The cathedral borders the main plaza of the old and well-preserved city. According to medieval legend, the remains of the apostle James were brought to Galicia for burial; in 813, the light of a bright star guided a shepherd who was watching his flock at night to the burial site in Santiago de Compostela. This site was originally called Mount Libredon and its physical topography leads prevalent sea borne winds to clear the cloud deck immediately overhead.  The shepherd quickly reported his discovery to the bishop of Iria, Bishop Teodomiro. The bishop declared that the remains were those of the apostle James and immediately notified King Alfonso II in Oviedo. To honour St. James, the cathedral was built on the spot where his remains were said to have been found. The legend, which included numerous miraculous events, enabled the Catholic faithful to bolster support for their stronghold in northern Spain during the Christian crusades against the Moors, but also led to the growth and development of the city.

Along the western side of the Praza do Obradoiro is the elegant 18th century Pazo de Raxoi, now the city hall. Across the square is the Raxoi's Palace, the town hall, and on the right from the cathedral steps is the Hostal dos Reis Cat&ocaute;licos, founded in 1492 by the Catholic Monarchs, Isabella of Castille and Ferdinand II of Aragon, as a pilgrims' hospice (now a parador). The Obradoiro facade of the cathedral, the best known, is depicted on the Spanish euro coins of 1 cent, 2 cents, and 5 cents.

With its Romanesque, Gothic and Baroque buildings, the Old Town of Santiago is one of the world's most beautiful urban areas. The oldest monuments are grouped around the tomb of St James and the cathedral, which contains the remarkable Pórtico de la Gloria.  Within the old town there are many narrow winding streets full of historic buildings. The new town all around it has less character though some of the older parts of the new town have some big flats in them.

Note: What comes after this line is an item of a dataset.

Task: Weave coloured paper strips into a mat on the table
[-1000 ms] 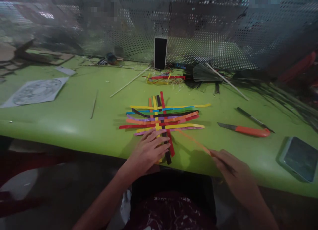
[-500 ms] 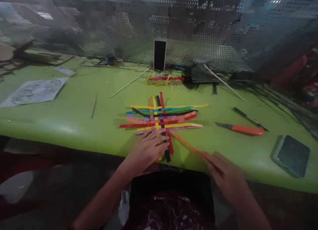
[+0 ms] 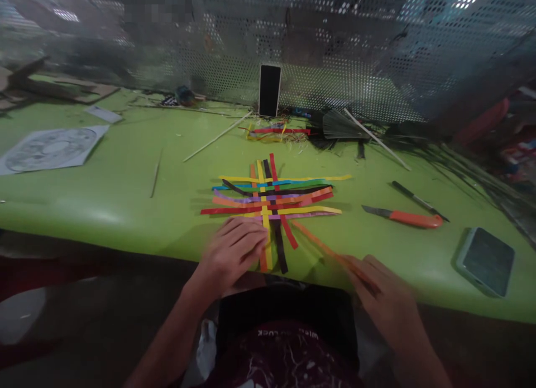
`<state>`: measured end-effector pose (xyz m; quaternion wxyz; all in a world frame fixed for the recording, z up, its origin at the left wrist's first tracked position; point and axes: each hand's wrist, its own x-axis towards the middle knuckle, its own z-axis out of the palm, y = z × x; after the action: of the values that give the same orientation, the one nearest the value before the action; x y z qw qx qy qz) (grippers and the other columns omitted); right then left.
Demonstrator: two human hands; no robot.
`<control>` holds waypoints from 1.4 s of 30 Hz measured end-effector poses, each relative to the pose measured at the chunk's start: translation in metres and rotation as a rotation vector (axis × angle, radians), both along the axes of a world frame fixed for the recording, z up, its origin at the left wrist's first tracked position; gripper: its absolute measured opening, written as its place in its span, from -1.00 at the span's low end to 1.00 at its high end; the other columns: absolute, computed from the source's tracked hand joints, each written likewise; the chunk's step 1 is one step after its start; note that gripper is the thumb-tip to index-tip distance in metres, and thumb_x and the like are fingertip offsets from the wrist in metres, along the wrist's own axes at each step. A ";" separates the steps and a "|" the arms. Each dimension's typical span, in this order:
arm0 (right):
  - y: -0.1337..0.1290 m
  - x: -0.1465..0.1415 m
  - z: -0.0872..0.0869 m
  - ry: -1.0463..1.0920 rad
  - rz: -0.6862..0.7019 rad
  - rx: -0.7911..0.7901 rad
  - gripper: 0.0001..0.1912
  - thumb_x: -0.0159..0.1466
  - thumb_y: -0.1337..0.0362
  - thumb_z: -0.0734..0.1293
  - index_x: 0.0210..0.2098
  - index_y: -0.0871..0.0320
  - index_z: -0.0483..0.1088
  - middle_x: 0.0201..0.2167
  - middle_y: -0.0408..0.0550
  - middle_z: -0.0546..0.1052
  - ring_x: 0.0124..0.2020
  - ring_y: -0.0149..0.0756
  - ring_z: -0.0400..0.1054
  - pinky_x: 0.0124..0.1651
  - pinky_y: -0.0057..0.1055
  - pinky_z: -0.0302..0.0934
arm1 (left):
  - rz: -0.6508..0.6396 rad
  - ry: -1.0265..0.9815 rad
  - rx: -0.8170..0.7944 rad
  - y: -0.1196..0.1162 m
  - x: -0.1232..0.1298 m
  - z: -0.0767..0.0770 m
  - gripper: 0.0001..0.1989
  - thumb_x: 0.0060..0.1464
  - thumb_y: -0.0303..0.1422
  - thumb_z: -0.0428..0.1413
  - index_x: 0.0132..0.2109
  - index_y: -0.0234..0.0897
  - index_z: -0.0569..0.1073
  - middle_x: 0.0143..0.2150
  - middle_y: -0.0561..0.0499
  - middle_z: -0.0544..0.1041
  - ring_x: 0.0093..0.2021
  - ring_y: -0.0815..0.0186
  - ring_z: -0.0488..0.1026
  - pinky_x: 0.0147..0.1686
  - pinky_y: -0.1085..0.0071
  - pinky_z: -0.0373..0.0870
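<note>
Several coloured strips cross one another in a woven mat (image 3: pixel 268 198) on the green table. My left hand (image 3: pixel 234 245) is at the mat's lower left edge, its fingers bent together beside the lower ends of the yellow and orange upright strips; what they pinch, if anything, is hidden. In my right hand (image 3: pixel 372 282), right of the mat, is one end of a loose orange strip (image 3: pixel 320 244), whose far end points toward the mat's lower right. A black strip (image 3: pixel 278 245) and a red strip (image 3: pixel 288 231) hang below the woven part.
An orange-handled knife (image 3: pixel 414 219), a black pen-like tool (image 3: pixel 412 195) and a phone (image 3: pixel 486 262) lie at the right. Another phone (image 3: pixel 269 91) stands at the back by strip scraps (image 3: pixel 276 132). A printed sheet (image 3: pixel 56 148) lies left.
My left hand has moved left and drawn its fingers in, uncovering the lower strips. The red strip's lower end has swung right. My right hand still holds the orange strip.
</note>
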<state>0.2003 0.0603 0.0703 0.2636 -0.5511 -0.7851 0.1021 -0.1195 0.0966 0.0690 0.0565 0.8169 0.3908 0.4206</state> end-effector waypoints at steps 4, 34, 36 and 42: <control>0.001 -0.002 -0.002 -0.016 -0.020 0.041 -0.69 0.47 0.14 0.23 -0.03 0.11 0.56 -0.39 -0.06 0.54 -0.39 -0.28 0.48 -0.32 -0.40 0.36 | -0.009 -0.041 0.067 0.002 0.005 0.006 -0.89 0.26 -0.53 0.20 -0.09 -0.28 0.53 -0.19 -0.02 0.64 -0.11 0.22 0.54 -0.03 0.21 0.48; 0.020 -0.037 0.006 -0.416 0.085 0.136 -0.67 0.48 0.22 0.18 0.14 0.14 0.43 -0.13 0.09 0.56 -0.15 -0.10 0.41 -0.19 -0.24 0.29 | 0.112 0.367 -0.186 0.033 0.038 -0.004 -0.70 0.30 -0.31 0.19 0.10 -0.37 0.48 0.10 -0.14 0.55 0.16 0.07 0.41 0.18 0.11 0.31; 0.029 -0.049 0.006 -0.435 0.161 0.154 -0.63 0.45 0.28 0.22 0.20 0.16 0.40 -0.04 0.12 0.54 -0.07 -0.06 0.37 -0.07 -0.16 0.29 | 0.107 0.357 -0.184 0.033 0.038 -0.006 -0.71 0.32 -0.31 0.17 0.11 -0.36 0.48 0.12 -0.13 0.55 0.18 0.08 0.40 0.20 0.12 0.29; 0.042 -0.078 -0.003 -0.494 0.171 0.116 -0.54 0.36 0.32 0.33 0.24 0.27 0.36 0.06 0.16 0.52 -0.05 0.00 0.32 -0.05 -0.06 0.29 | 0.095 0.343 -0.210 0.032 0.038 -0.010 -0.66 0.34 -0.37 0.14 0.21 -0.36 0.42 0.20 -0.12 0.52 0.25 0.09 0.35 0.27 0.10 0.23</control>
<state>0.1227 0.1023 0.0673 0.0855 -0.4748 -0.8740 -0.0586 -0.0811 0.1287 0.0595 0.0540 0.8468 0.4746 0.2343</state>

Santiago de Compostela has a substantial nightlife. Both in the new town and the old town, a mix of middle-aged residents and younger students maintain a lively presence until the early hours of the morning. Radiating from the center of the city, the historic cathedral is surrounded by paved granite streets, tucked away in the old town, and separated from the newer part of the city by the largest of many parks throughout the city, Parque da Alameda.

Santiago gives its name to one of the four military orders of Spain: Santiago, Calatrava, Alcántara and Montesa.  One of the most important economic centers in Galicia, Santiago is the seat for organizations like Association for Equal and Fair Trade Pangaea.

Under the Koppen climate classification, Santiago de Compostela has a temperate oceanic climate, with mild to warm and somewhat dry summers and mild, wet winters. The prevailing winds from the Atlantic and the surrounding mountains combine to give Santiago some of Spain's highest rainfall: about 61.0 in annually. The climate is mild: frosts are common only in December, January and February, with an average of just 8 days per year, while snow is rare; temperatures over 86 degrees F are exceptional.